* _DATA FOR PROCESSING_
<<<<
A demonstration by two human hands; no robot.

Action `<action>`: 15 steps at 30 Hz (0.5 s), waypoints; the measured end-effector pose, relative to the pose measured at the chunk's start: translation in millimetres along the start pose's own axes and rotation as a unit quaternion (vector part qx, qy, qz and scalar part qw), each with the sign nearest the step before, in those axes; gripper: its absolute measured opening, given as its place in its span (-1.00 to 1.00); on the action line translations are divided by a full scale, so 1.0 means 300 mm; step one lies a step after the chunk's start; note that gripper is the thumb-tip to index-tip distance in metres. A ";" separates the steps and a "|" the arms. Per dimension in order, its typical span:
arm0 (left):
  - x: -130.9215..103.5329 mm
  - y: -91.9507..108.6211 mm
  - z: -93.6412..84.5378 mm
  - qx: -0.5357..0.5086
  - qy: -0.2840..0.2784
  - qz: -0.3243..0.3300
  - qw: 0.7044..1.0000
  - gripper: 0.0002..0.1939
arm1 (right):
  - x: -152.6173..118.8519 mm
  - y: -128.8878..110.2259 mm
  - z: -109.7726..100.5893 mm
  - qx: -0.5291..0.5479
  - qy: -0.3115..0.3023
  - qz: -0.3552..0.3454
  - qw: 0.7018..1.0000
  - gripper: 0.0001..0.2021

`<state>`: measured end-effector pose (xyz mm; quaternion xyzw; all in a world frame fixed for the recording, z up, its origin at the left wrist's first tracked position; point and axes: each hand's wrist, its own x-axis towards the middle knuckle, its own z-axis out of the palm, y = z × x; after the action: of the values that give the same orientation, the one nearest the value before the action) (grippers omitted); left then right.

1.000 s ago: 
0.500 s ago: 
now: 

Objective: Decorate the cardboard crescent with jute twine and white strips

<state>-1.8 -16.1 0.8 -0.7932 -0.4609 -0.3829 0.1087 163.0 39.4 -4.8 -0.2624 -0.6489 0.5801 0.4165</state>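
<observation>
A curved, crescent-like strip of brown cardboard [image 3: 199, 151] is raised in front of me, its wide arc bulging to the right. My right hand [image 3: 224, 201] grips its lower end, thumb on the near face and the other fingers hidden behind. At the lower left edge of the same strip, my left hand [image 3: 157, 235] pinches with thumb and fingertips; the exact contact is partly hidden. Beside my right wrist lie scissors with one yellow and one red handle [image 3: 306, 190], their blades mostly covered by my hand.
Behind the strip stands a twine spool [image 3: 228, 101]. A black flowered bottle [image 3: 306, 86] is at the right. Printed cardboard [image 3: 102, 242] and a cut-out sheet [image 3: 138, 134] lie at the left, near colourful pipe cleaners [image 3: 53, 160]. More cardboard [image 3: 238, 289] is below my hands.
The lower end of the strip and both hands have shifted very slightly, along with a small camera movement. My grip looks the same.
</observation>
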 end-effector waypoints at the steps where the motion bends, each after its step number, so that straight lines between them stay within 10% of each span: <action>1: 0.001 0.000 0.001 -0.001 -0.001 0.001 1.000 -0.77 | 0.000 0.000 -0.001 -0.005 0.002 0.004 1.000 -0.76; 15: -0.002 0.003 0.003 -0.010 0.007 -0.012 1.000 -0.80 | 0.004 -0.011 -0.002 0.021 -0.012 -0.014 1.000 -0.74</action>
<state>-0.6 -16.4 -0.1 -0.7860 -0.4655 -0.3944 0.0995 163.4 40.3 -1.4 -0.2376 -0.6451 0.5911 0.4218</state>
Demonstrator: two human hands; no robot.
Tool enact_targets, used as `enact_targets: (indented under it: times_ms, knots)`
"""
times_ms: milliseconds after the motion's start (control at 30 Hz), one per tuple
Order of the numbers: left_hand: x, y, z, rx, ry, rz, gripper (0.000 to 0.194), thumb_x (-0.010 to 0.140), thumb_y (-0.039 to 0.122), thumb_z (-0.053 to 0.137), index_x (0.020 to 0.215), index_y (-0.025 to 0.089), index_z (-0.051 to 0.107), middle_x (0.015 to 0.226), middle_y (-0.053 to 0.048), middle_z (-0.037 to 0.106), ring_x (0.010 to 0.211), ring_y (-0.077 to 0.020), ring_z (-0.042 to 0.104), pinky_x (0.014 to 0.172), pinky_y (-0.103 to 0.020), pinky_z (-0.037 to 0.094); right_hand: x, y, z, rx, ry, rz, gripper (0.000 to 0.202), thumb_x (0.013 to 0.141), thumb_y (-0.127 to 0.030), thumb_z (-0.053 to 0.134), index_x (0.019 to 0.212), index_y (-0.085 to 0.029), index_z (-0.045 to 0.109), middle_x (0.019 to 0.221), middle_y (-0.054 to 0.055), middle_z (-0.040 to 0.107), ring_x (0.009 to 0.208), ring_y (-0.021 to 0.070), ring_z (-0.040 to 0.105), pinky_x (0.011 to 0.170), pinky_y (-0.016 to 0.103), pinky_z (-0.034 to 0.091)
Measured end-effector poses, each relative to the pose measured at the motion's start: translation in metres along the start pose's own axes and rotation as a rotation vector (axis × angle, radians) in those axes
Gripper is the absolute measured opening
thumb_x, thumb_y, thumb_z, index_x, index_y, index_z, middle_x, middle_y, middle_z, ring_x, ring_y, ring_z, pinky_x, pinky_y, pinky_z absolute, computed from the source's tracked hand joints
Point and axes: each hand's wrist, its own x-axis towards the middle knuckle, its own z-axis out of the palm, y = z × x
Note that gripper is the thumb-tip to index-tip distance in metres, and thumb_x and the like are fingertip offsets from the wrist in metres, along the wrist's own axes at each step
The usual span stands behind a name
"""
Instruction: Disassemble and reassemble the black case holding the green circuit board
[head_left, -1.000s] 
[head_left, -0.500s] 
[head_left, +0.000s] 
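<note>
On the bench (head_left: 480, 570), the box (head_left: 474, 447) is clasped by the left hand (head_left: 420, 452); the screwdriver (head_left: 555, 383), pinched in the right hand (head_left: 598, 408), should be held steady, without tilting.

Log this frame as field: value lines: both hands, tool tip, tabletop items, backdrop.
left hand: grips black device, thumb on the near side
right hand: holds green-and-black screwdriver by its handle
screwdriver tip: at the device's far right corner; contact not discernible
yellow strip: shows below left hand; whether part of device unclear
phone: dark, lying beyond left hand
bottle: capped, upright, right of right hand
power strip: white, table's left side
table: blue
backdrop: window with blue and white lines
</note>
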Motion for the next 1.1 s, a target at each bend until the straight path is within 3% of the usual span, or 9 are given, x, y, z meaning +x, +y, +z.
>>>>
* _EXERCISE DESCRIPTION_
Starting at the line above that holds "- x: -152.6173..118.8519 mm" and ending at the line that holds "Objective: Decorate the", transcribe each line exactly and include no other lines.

* _EXERCISE ANSWER_
  - x: -152.6173..118.8519 mm
  - y: -128.8878..110.2259 mm
  - z: -109.7726..100.5893 mm
  - qx: -0.5291..0.5479
  - qy: -0.3115..0.3023
  - qz: -0.3552..0.3454
  - qw: 0.7018..1.0000
  - gripper: 0.0001..0.2021

`<state>`: measured end-effector pose (xyz mm; quaternion xyzw; all in a world frame fixed for the recording, z up, its origin at the left wrist's first tracked position; point and axes: each hand's wrist, its own x-axis towards the middle knuckle, its own z-axis out of the palm, y = z × x; after the action: of the values that give the same orientation, the one nearest the value before the action) (grippers omitted); left then right.

1.000 s ago: 
0.500 s ago: 
now: 

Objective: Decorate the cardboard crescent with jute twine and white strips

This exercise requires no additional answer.